AOK fordert Reform der Patientenrechte nach tausenden neuen Behandlungsfehler-Verdachtsfällen

Die AOK-Gemeinschaft hat vor dem Welttag der Patientensicherheit auf die weiterhin hohe Zahl von Verdachtsfällen bei Behandlungs- und Pflegefehlern hingewiesen und umfassende gesetzliche Reformen verlangt. Nach Angaben der elf AOKs wurden 2024 insgesamt 16.660 neue Fälle gemeldet. In knapp 29 Prozent der abschließend geprüften Vorgänge bestätigten Gutachten des Medizinischen Dienstes einen Fehler oder einen Schaden durch ein Medizinprodukt. Damit bewegte sich die Quote nahezu auf dem Niveau des Vorjahres.
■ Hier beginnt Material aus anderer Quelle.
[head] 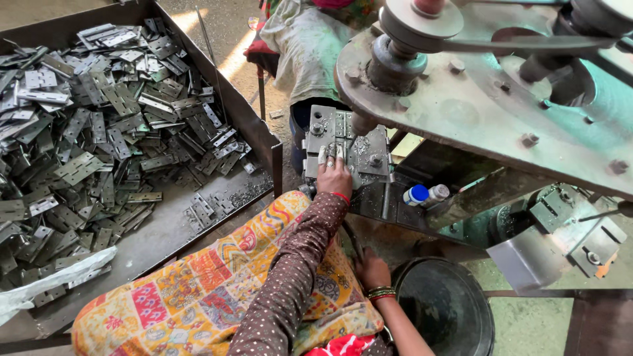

Die meisten Verdachtsmeldungen stammten aus der Orthopädie und Unfallchirurgie, gefolgt von allgemeinen chirurgischen Fachbereichen, Gynäkologie und Geburtshilfe, innerer Medizin sowie Zahnmedizin. Von den insgesamt gemeldeten Fällen wurden 5.335 vertieft untersucht. In über einem Viertel der begutachteten Fälle ergab sich dabei der Nachweis eines Fehlers.

Die AOK fordert daher in einem neuen Positionspapier eine Stärkung der Patientenrechte. Zentraler Punkt ist eine Erleichterung der Beweislast: Anstelle eines vollständigen Kausalnachweises soll künftig eine überwiegende Wahrscheinlichkeit von mehr als 50 Prozent genügen. Zudem verlangt die Krankenkasse einen rechtlich ungehinderten Zugang zu Behandlungsunterlagen, einschließlich der elektronischen Metadaten, die Einblicke in Zugriffs- und Änderungshistorien geben. Auch die Überführung eines EuGH-Urteils zur kostenfreien Erstkopie von Patientenakten in nationales Recht zählt zu den Forderungen.
Besonderen Verbesserungsbedarf sieht die AOK beim Nachweis von Schäden, die durch Arzneimittel verursacht werden. Nach Einschätzung der Kasse ist es Betroffenen nahezu unmöglich, Ansprüche rechtswirksam geltend zu machen. Hier sei eine gesetzliche Anpassung überfällig, um die Rechte der Patienten im Schadensfall durchzusetzen.
Ein weiterer Reformbedarf ergibt sich nach Ansicht der Krankenkasse beim Eigentumsrecht an explantierten Medizinprodukten wie Prothesen. Diese müssten mindestens drei Jahre aufbewahrt werden, um als Beweismittel in Prozessen dienen zu können. Zudem sollten Informationen über verwendete Produkte verpflichtend in Abrechnungsdaten dokumentiert werden, um Missstände schneller aufzuklären
Die AOK spricht sich in ihren Vorschlägen auch für eine aktive Unterrichtung der Betroffenen über aufgetretene Fehler und Schäden aus. Auf diese Weise solle die Transparenz erhöht und die Umsetzung von Pflichten aus europäischen Vorgaben gewährleistet werden.
Neben der Unterstützung von Versicherten bei rechtlichen Schritten wirkt die AOK auch im Regressverfahren gegen Leistungserbringer. 2024 belief sich das durchgesetzte Volumen an Schadenersatzforderungen auf knapp 50 Millionen Euro. Diese Mittel flossen in die Versichertengemeinschaft zurück und lagen damit auf dem Niveau des Vorjahres.
Die Krankenkasse verweist darauf, dass sie seit 25 Jahren ein eigenes Behandlungsfehler-Management betreibt. Aus diesen Erfahrungen speisten sich die aktuellen Forderungen, die aus Sicht der AOK dringenden Handlungsbedarf aufzeigen.